People had their own bedrooms which all had an en-suite bathroom with either a shower or bath. There was a communal lounge, a dining room and kitchen, a conservatory and garden.

The service had a registered manager in place. The registered manager had another management role for the organisation. A registered manager is a person who has registered with the Care Quality Commission (CQC) to manage the service. Like registered providers, they are ‘registered persons’. Registered persons have legal responsibility for meeting the requirements in the Health and Social Care Act and associated Regulations about how the service is run.

When we completed our previous inspection in April 2016 there were concerns that not enough staff were present during the day to safely meet people’s needs. Since the last inspection, the provider and registered manager have worked with the local authority to determine safe staffing levels to address this breach of the regulation.

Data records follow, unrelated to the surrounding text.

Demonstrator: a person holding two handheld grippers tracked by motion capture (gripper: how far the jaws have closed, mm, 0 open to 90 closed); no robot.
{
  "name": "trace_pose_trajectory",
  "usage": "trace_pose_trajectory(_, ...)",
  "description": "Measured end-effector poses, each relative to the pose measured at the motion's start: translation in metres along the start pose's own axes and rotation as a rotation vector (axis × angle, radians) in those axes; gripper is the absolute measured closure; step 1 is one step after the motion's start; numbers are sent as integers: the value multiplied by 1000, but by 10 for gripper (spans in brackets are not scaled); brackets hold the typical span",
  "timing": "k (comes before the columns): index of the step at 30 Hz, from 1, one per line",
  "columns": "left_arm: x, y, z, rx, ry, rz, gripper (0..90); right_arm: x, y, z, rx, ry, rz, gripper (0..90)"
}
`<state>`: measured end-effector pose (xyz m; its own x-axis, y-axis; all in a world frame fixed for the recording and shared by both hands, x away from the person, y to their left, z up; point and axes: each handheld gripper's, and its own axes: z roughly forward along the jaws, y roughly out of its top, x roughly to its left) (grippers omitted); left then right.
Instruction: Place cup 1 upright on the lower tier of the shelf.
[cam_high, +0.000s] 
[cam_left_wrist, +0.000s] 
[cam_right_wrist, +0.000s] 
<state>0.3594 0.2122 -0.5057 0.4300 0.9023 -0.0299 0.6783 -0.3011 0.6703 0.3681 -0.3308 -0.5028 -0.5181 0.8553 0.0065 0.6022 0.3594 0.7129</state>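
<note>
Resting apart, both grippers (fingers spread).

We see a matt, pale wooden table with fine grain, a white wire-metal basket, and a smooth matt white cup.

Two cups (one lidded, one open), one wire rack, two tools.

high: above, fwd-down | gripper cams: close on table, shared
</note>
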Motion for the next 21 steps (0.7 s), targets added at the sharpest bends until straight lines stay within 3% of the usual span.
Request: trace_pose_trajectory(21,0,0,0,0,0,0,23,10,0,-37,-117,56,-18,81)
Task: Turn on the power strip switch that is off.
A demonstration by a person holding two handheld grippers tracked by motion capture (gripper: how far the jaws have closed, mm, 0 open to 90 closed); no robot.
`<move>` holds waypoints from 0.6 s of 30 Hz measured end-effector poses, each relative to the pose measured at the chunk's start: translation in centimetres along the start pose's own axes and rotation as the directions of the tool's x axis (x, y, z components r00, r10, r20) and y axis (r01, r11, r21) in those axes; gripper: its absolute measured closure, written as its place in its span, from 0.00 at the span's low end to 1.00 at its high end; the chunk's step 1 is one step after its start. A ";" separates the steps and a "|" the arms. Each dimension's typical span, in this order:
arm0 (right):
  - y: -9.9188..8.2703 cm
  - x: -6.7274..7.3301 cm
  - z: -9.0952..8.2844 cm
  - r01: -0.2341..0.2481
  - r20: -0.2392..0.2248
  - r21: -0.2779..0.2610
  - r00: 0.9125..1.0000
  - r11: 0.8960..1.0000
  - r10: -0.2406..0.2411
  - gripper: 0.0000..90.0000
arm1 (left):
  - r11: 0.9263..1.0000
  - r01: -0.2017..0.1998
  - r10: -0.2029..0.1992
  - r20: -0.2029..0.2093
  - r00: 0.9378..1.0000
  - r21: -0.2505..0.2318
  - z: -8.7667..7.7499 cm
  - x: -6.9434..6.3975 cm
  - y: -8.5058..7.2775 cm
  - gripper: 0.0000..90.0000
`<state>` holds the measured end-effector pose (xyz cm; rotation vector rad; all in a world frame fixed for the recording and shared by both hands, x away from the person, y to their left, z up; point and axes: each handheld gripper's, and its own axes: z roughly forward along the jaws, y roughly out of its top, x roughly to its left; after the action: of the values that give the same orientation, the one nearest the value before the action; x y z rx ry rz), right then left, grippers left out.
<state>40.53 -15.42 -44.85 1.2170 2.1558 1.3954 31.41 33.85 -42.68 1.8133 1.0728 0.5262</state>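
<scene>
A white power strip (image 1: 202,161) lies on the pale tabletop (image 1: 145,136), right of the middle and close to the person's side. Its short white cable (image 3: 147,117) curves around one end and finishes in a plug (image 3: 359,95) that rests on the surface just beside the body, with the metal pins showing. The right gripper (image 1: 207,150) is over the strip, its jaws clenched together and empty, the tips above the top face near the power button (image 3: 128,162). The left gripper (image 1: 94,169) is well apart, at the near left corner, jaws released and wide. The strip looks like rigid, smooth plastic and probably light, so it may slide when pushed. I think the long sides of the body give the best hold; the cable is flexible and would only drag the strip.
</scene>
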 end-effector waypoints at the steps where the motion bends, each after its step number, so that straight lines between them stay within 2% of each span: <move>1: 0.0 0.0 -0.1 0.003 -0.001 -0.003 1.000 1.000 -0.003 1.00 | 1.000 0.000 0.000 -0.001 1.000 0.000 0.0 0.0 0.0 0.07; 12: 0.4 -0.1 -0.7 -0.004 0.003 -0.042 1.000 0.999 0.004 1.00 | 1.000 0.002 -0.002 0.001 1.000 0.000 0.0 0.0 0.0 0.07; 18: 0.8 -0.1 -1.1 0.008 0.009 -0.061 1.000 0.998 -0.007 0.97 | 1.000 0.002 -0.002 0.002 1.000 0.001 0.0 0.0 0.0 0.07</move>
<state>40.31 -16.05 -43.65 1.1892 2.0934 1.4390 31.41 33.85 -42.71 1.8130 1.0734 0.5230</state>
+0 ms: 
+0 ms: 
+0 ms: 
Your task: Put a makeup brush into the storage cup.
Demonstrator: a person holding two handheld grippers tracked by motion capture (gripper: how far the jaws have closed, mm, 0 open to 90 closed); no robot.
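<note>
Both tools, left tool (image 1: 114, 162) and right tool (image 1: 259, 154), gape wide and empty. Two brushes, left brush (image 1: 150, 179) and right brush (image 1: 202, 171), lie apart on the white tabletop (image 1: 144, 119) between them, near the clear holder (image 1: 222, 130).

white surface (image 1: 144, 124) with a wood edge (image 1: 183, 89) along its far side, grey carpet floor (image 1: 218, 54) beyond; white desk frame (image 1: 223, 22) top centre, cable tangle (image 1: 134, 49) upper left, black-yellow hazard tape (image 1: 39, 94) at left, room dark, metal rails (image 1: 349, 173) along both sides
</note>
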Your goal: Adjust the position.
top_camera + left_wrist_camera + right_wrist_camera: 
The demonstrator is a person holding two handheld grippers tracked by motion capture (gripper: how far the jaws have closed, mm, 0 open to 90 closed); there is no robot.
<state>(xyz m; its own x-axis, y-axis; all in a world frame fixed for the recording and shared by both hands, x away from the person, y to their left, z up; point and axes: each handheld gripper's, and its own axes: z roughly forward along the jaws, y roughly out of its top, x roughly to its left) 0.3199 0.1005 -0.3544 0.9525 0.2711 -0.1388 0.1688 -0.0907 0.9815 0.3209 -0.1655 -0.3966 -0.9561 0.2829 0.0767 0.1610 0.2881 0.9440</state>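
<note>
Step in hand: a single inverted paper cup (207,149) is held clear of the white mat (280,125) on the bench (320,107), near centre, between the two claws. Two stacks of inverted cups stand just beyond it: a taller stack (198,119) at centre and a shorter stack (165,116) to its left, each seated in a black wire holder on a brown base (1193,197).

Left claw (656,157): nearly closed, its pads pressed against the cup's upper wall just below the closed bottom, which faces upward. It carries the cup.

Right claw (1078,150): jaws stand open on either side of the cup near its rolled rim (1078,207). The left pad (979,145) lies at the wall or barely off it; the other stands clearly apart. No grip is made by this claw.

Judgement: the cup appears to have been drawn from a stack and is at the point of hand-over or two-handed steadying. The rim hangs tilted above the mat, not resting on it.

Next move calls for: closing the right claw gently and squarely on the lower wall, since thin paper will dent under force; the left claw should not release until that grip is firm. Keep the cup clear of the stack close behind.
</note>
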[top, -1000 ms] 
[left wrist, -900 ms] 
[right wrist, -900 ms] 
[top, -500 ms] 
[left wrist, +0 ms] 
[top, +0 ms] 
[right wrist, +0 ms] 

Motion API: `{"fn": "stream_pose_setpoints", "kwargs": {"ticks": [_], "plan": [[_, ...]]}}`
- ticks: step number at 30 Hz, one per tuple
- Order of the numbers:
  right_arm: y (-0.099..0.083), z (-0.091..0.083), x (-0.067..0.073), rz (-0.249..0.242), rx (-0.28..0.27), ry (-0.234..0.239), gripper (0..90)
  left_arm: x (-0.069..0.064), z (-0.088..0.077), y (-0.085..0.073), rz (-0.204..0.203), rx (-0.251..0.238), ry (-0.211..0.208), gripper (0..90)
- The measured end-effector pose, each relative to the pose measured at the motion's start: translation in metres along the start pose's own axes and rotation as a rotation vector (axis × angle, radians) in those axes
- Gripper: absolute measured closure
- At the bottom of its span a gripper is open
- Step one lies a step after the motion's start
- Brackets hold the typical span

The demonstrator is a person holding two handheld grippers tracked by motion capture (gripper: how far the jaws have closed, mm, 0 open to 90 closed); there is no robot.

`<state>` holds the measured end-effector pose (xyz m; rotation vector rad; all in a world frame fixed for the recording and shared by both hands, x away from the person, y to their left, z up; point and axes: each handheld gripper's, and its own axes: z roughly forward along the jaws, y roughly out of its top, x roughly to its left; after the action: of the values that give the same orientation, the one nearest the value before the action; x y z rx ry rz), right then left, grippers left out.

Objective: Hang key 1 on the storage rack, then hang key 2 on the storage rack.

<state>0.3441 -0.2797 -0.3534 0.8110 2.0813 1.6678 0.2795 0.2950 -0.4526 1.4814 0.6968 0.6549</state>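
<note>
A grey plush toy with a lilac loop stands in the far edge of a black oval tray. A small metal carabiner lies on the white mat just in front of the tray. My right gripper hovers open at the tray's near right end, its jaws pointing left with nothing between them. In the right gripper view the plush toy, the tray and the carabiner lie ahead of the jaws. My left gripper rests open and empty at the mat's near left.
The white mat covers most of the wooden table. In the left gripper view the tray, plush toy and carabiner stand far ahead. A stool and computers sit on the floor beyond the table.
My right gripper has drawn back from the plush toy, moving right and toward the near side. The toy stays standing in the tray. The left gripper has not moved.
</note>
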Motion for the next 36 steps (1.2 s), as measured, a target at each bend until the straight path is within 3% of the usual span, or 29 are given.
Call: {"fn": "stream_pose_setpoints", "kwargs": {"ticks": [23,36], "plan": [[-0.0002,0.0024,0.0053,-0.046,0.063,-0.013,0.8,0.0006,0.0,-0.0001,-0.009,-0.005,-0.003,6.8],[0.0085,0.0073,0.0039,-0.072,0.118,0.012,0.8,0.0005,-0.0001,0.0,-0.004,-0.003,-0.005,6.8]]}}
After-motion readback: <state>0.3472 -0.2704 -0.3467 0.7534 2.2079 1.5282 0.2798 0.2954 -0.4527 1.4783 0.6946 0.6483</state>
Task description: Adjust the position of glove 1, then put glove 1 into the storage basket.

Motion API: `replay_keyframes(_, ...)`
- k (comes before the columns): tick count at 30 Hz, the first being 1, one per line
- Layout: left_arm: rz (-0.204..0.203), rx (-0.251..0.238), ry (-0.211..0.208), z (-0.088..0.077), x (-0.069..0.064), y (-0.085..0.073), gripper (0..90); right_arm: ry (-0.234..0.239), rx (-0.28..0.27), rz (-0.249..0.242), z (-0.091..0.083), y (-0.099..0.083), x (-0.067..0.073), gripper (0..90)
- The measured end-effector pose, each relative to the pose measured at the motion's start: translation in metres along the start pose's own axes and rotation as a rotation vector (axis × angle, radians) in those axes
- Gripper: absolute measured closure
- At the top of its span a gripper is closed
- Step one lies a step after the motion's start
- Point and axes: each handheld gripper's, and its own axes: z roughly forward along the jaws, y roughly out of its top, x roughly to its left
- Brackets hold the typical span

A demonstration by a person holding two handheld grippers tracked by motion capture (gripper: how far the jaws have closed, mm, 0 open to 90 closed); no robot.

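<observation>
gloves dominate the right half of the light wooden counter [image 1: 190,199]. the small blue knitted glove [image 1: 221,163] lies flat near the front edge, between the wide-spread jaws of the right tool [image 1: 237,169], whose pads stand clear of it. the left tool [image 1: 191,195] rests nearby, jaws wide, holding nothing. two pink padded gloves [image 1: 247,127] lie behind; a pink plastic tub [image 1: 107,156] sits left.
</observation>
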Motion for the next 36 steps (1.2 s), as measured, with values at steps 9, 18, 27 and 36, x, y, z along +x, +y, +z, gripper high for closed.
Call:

We required the provider to complete an action plan to show what they would do and by when to address this concern. At this inspection, there were sufficient staff numbers during the day to support people in the home and to accompany people if they are going out. Our observations and staff rotas confirmed this. Due to increased complex needs of the people living at Cherrymead, the registered manager and the provider took steps to resolve this by increasing staff numbers at night. We confirmed that the provider had taken sufficient action to address the previous breach of Regulation.

Staff were well trained but training for some staff was not up to date. Audits were done to check the safety and quality of the service but, shortfalls we found in relation to training being out of date for some staff had not been identified.

People and relatives had opportunities to give their views on the services and this feedback was acted on.

The provider had a clear strategy to support the independence of the people. Staff encouraged and promoted independence. People were supported to have maximum choice and control of their lives and staff support them in the least restrictive way possible; the policies and systems in the home support this practice.

Staff had increased activities provided for people and supported people to go out. The registered manager had taken steps to vary and improve the menu offered.

We observed that staff and people knew each other well and were observed to be caring, patient and gave time for supportive and meaningful interactions.